Avery in his brief today argue that Wisconsin's "DNA evidence preservation statute presumes that every violation constitutes 'bad faith,'" (See pp 128-1320.)
The brief is also critical of the lower circuit court's handling of the post-conviction litigation by Judge Angela W. Sutkiewicz, arguing the judge abused her discretion in several instances, and that her reasoning on several points is deeply flawed.
Abusing discretion. That's legal language for grave misconduct that in this case prevents Avery from receiving a fair hearing in post-conviction litigation.
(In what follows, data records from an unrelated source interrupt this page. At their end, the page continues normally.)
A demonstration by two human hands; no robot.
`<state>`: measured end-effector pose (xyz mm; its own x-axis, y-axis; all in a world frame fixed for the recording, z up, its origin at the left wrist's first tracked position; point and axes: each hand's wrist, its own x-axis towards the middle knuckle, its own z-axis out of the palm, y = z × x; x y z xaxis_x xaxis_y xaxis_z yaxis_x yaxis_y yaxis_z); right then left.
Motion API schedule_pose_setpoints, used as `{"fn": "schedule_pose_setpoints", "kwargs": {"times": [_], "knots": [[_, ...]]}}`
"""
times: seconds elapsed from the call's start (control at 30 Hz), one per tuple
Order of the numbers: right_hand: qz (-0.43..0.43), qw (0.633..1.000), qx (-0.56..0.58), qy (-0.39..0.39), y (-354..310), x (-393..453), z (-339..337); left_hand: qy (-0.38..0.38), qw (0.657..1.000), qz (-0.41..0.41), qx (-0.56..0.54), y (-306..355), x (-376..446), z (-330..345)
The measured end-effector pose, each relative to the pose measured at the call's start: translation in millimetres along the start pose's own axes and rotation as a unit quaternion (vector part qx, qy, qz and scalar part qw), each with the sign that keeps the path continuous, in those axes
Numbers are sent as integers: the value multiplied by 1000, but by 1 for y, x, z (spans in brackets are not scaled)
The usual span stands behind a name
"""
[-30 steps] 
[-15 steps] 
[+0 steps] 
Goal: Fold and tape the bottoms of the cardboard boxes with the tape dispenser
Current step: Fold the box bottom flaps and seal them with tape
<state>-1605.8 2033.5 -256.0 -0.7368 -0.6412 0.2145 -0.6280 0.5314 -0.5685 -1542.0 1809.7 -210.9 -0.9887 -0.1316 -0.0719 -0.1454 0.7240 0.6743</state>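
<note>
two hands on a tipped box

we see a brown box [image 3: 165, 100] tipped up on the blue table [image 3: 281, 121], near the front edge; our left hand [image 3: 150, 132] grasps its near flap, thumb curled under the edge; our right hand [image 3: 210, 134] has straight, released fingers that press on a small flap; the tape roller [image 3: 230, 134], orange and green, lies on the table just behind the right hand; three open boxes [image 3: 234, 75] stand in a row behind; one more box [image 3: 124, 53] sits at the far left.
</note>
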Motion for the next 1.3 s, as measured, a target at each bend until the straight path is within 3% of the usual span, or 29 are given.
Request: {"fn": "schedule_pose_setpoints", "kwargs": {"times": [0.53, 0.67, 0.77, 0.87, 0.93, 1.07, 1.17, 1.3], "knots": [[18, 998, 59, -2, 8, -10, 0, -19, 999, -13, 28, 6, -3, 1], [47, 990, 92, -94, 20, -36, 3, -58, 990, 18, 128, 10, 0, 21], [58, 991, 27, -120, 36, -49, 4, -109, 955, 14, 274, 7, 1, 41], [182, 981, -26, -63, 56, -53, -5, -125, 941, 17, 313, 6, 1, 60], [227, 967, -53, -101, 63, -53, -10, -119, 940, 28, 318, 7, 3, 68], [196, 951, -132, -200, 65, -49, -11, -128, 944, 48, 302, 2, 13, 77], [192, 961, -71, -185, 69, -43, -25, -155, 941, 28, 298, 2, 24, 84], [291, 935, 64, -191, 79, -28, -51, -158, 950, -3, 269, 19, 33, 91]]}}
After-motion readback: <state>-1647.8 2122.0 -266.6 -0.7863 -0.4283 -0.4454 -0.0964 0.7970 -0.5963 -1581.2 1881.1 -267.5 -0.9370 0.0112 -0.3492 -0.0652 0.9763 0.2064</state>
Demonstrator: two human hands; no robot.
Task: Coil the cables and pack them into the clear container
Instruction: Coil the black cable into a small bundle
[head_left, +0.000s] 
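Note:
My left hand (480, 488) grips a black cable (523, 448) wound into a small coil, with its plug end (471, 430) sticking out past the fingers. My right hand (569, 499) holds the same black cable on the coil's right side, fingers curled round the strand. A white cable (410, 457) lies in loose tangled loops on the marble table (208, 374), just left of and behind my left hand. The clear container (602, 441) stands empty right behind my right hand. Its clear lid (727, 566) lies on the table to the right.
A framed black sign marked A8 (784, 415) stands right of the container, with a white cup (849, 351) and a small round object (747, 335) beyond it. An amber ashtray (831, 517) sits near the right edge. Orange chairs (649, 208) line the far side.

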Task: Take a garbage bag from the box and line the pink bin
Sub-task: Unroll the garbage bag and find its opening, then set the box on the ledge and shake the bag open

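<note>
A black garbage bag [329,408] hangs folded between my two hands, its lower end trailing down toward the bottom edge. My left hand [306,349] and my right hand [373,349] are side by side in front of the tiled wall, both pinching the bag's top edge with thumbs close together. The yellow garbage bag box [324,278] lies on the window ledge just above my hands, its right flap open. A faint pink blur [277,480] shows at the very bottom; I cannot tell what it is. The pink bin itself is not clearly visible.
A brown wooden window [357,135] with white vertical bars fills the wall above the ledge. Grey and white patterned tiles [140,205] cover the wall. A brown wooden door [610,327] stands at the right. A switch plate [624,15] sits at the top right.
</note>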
Brady ViolationsJudge Angela Sutkiewicz is blasted in Steven's brief as "abusing [her] discretion" many times. Abusing discretion is reaching conclusions against reason and law — blocking a fair trial. AS reached predetermined results, then used slipshod reasoning to support her order.— Michael Leon (@mal644) October 17, 2019
Violations of the Brady Rule, prosecutors’ duty under the Brady v. Maryland (1963) case to turn over to the defense exculpatory evidence are "epidemic," to borrow a term from an opinion from former Judge Alex Kozinski, Chief Judge, U.S. Court of Appeals for the Ninth Circuit. (Cassens-Weiss, ABA Journal).
Brady motion violation is, and why the state's Brady violations should also result in vacating this wrongful conviction in this case, as is argued in the brief.
The state of Wisconsin's failure to disclose exculpatory evidence in its litigation against Avery should result in a reversal or a vacating of the 2007 conviction.
In Feb 2019, notes the Evidence Prof Blog, the burden is now on the state in Wisconsin to follow the dictates of Brady after a powerful opinion in State v. Wayerski, 2019 WL 471276 (Wis. 2019):
[T]he Supreme Court of Wisconsin issued an opinion that might have huge implications for the Brady doctrine. Under that doctrine the prosecution has an affirmative obligation under the Due Process Clause to disclose material exculpatory evidence to the defense. In its opinion in State v. Wayerski, 2019 WL 471276 (Wis. 2019), however, the Supreme Court of Wisconsin held that Wisconsin courts had shifted the focus from the State's misconduct to the defense's due diligence and issued a course correction.
To read the State's position in State of Wisconsin v. Steven A. Avery, misleading the defense, concealing evidence and destroying evidence are effectively not a matter of Constitutional importance.